1) The LabVIEW network refnum is not the same as a system socket file descriptor. But there is a function in LabVIEW under vi.lib/Utilit/tcp.llb/TCP Get Raw Net Object.vi that returns the underlaying operating system socket file dexcriptor/handle.

2) Calling setsockopt() in libc.so is also possible. The actual numeric values you must use are however different between different OS. Eeventhough Winsock is based on the same BSD socket interface that is used on Linux too, the actual numeric defines vary between them so it is a bit of a problem.

However the SOCK_SEQPACKET that you mention is not a socket option but rather a socket type that has to be specified when creating the socket. This is not accessible from within LabVIEW since the creation of a socket is handled in the Open function and can't be altered.

I can't easily see an option that could be enabled or disabled on an existing socket on any level to change this specific behaviour. Your SOCK_SEQPACKET is also not an option really, it simply is a form of socket that has the semantics of SOCK_DGRAM (used for UDP) and the packet boundery guarantees of SOCK_STREAM (used for TCP).

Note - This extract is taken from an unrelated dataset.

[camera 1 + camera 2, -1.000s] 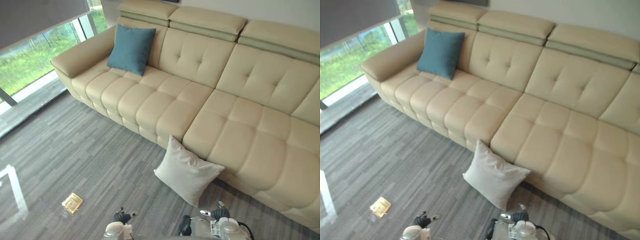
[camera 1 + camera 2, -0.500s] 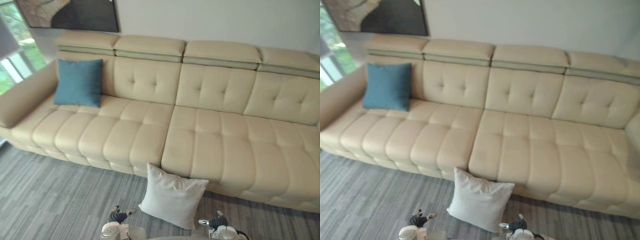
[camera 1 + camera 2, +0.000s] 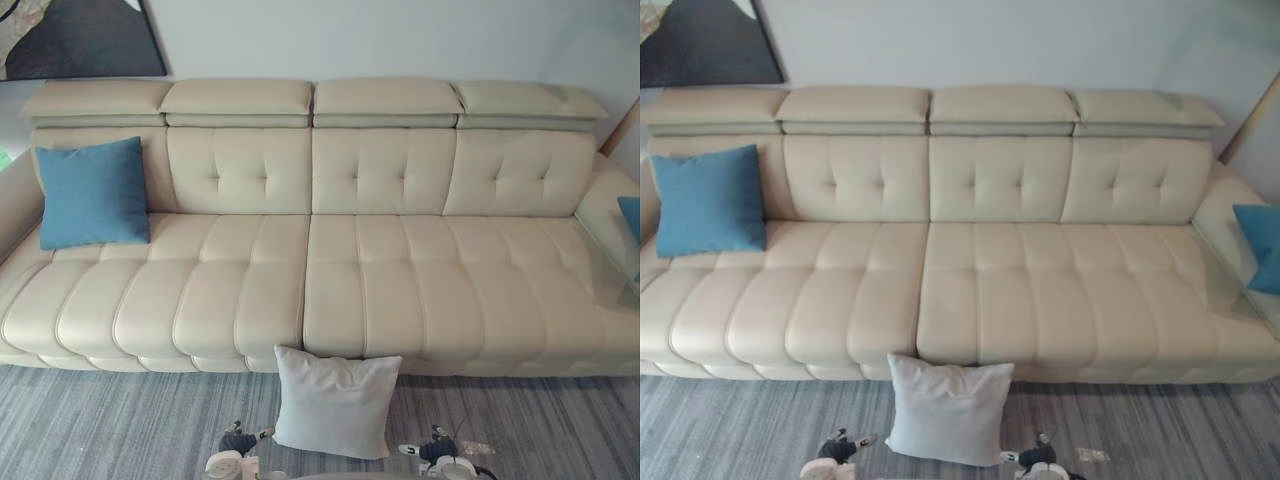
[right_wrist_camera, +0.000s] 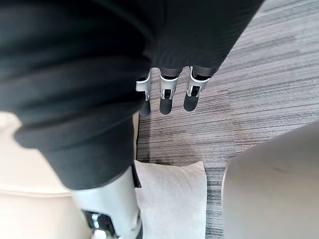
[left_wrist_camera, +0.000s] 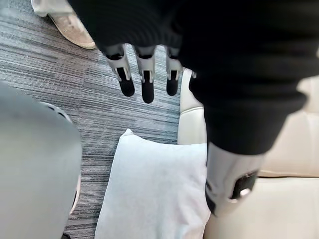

The only option I could see to have something todo with your behaviour might be the TCP_CONGESTION option available since kernel 2.6.13 that allows to set different congestion algorithmes. But the actually available algorithmes are dependent on the kernel compilation and some of them are only available for priviliged users.

Rolf Kalbermatter
My Blog

rolfk · ‎02-09-2015

One more thing. There is a good chance that this happens on the desktop Linux version of LabVIEW too since this is clearly a function of the socket library software stack. And it wouldn't surprise me if the Windows and VxWorks behaviour is something that got "fixed" at some point in Linux tcp/ip stack for certain reasons. It's definitely debatable what would be the right solution when running into an overflow situation.

As to blocking or non-blocking sockets, LabVIEW internally always uses non-blocking sockets for the network communication layer. The synchronous blocking mode for the Read function is implemented in the LabVIEW layer so that LabVIEW can actively arbitrate the CPU resources while waiting for data to arrive. Yes it could spawn threads instead and let the OS handle all that, but network communication was added to LabVIEW before it supported OS native multithreading and that required active arbitration of the CPU in LabVIEW itself whenever a blocking function was called.

Rolf Kalbermatter
My Blog

Danny_L · ‎02-09-2015

Rolfk, thanks for the clarification/correction. I should have looked a bit deeper before posting.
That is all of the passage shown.